● **HOW TO COMPLETE THIS TASK**: Which lines below hold the word "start"? Report each one.

● **DATA**:
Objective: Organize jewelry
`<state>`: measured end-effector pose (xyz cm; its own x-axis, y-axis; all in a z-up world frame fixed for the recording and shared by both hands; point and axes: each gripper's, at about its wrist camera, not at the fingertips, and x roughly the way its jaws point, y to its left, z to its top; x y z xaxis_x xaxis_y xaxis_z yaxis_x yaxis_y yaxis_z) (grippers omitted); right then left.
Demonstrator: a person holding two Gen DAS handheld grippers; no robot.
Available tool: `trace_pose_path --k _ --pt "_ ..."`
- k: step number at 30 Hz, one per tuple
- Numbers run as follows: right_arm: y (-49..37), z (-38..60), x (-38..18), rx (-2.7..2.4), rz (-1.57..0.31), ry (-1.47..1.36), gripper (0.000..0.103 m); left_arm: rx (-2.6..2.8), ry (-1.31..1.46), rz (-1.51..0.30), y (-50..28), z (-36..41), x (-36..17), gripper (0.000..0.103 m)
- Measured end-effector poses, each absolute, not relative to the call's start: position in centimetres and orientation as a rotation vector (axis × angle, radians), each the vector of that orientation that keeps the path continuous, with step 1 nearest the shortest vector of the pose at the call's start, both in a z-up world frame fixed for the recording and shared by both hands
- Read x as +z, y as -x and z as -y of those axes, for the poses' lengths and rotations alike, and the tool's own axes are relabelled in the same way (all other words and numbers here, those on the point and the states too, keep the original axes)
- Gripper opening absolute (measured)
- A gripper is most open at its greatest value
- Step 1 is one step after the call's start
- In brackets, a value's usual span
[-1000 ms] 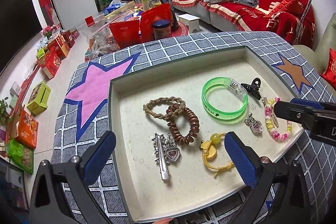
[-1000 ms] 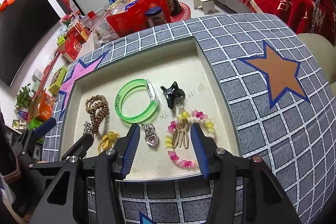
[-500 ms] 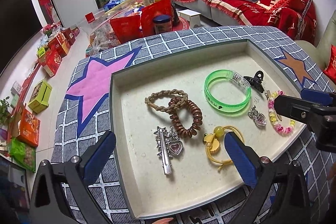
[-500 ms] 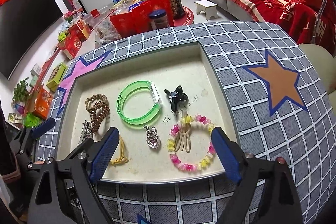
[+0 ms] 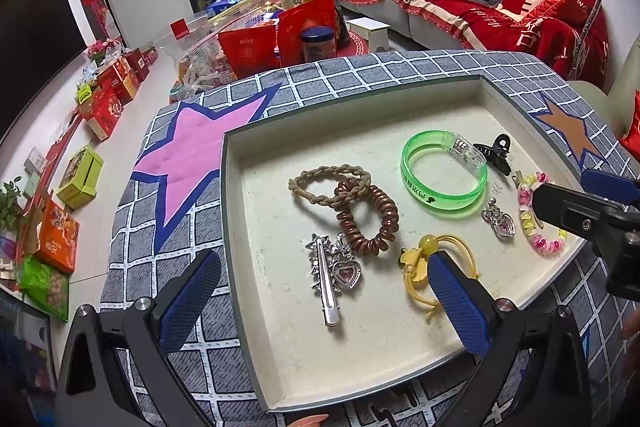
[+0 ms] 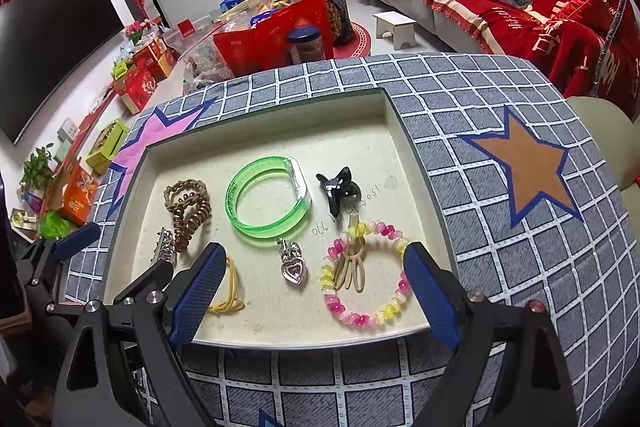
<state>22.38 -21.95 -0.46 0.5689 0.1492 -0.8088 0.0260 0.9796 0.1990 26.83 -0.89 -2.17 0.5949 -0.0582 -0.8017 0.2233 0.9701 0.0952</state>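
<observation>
Over the tray (image 6: 416,163), right gripper (image 6: 314,289) spread wide after just opening, nothing pinched, pink-yellow bracelet (image 6: 366,273) flat between the fingers. Left gripper (image 5: 320,293) wide and empty too, above silver clip (image 5: 330,277) and yellow tie (image 5: 432,263). Green bangle (image 6: 268,201) mid-tray, black claw (image 6: 338,187) just beside.

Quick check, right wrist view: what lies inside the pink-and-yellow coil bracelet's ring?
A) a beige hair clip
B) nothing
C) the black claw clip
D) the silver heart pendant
A: a beige hair clip lies within the loop of the pink-and-yellow coil bracelet; the black claw clip and silver heart pendant lie outside it on the tray.
</observation>
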Motion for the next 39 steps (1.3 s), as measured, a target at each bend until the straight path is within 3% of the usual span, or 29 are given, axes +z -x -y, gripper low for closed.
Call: trace_pose_path --k 39 --pt "-10.4 21.4 0.9 0.056 -0.773 -0.101 0.092 -0.005 -0.013 -0.754 -13.1 -1.6 -0.2 0.103"
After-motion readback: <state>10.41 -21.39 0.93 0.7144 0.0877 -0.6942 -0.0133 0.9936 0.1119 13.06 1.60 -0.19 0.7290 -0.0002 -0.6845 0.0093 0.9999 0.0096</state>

● **THE ANSWER**:
- Measured end-effector poses, each absolute, not relative to the call's start: position in centimetres and orientation as a rotation vector (axis × angle, radians), each the vector of that orientation that keeps the path continuous, with step 1 nearest the shortest vector of the pose at the call's start, both in a z-up world frame fixed for the recording and shared by both hands
- Step 1 is one step after the call's start

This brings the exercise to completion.